The answers to these questions should determine everything else your company does as it maps out its security strategy. Make your answers broad, and include ratings to help you understand how groups, people and processes interact with your most critical data. For example, you might rate interactions with intellectual property, email and core systems high, while ranking non-work-related systems low. Examine what level of information sits in your customer relationship management (CRM) and other systems. Ask questions of stakeholders to make sure the answers you get during this first step in the self audit are accurate.

Look at relationships and assign risk.

Use a mind mapping tool or some other kind of diagram to visualize how all of the critical systems in your environment interact with each other. The workflow you produce should note how the systems are connected, who uses each one, which communications channels are in place and whether there are automated batch jobs or other scheduled data flows to consider. (This can be a helpful exercise in terms of streamlining processes, as well as establishing security systems.)

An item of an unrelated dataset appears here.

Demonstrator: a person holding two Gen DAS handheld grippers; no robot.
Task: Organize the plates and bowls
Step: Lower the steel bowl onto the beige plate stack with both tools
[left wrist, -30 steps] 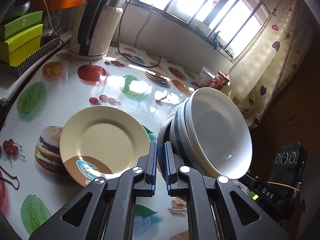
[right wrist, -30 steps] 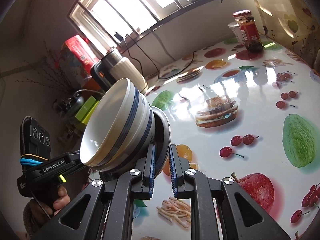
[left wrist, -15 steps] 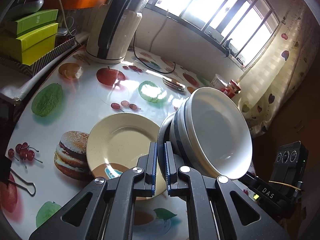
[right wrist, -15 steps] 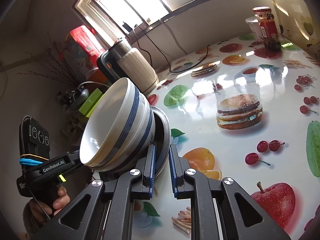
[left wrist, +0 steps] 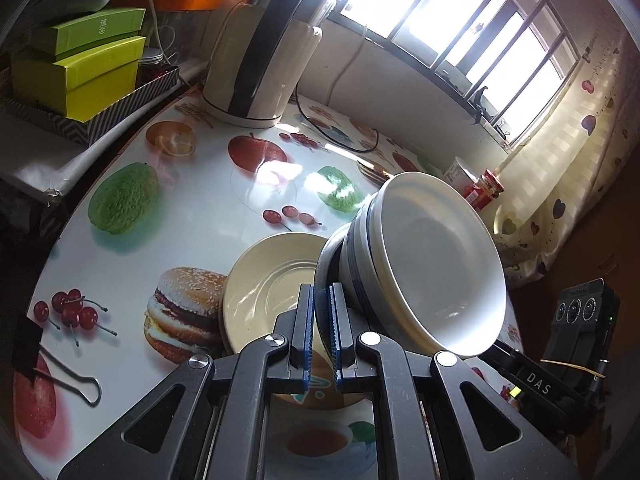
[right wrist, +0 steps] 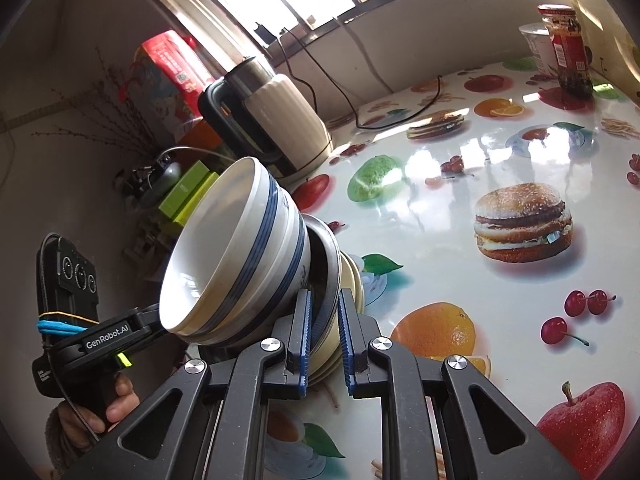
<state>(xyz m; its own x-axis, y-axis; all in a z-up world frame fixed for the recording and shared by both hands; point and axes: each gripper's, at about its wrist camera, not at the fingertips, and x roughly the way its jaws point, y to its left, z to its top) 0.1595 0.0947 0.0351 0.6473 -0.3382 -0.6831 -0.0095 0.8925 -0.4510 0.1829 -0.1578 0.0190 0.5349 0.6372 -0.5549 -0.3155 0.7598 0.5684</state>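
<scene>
Blue-banded white bowls (left wrist: 432,264), nested and tipped on their side, sit in a metal dish (right wrist: 326,276) whose rim both grippers pinch: the left gripper (left wrist: 321,336) and the right gripper (right wrist: 323,344) are each clamped narrowly on it. Below them a cream plate (left wrist: 264,292) lies on the fruit-printed table (right wrist: 440,184), seemingly just under the dish.

You have a cream electric kettle (left wrist: 256,56) with a black handle standing at the back of the fruit-print tablecloth (left wrist: 192,216), its cord (left wrist: 340,136) trailing toward the window (left wrist: 472,28). Green boxes (left wrist: 80,68) are stacked left of it. A red-labelled jar (right wrist: 566,48) stands near the curtain (left wrist: 568,168), and a binder clip (left wrist: 60,376) lies at the cloth's near edge.
</scene>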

With your map in place, assign levels of risk to each item, considering the ramifications if any system were compromised. This is a subjective activity, but you’ll get a good sense of where your potential pain points are if you consider both the value of the asset and the level of security of the workflows that pass through it. For example, if you have a system that employees can access through less-protected devices, such as tablets or smartphones, that should boost the level of risk you assign. Other elements that add to risk might include complex workflows, low employee awareness about threats, and data silos built into shared systems.

Build out layers of protection.

Once you fully understand your environment and its various levels of risk, you can begin crafting a strategy to improve your security profile and evaluating solutions to shore up weak spots. This is the time to consider what various security breaches would cost and to establish the budget for preventing such events. Regardless of the size of your company, you can defend your environment by building out layers of defense that reflect the value of your resources and the weak spots in your systems. Doing that effectively starts with an honest, complete security audit.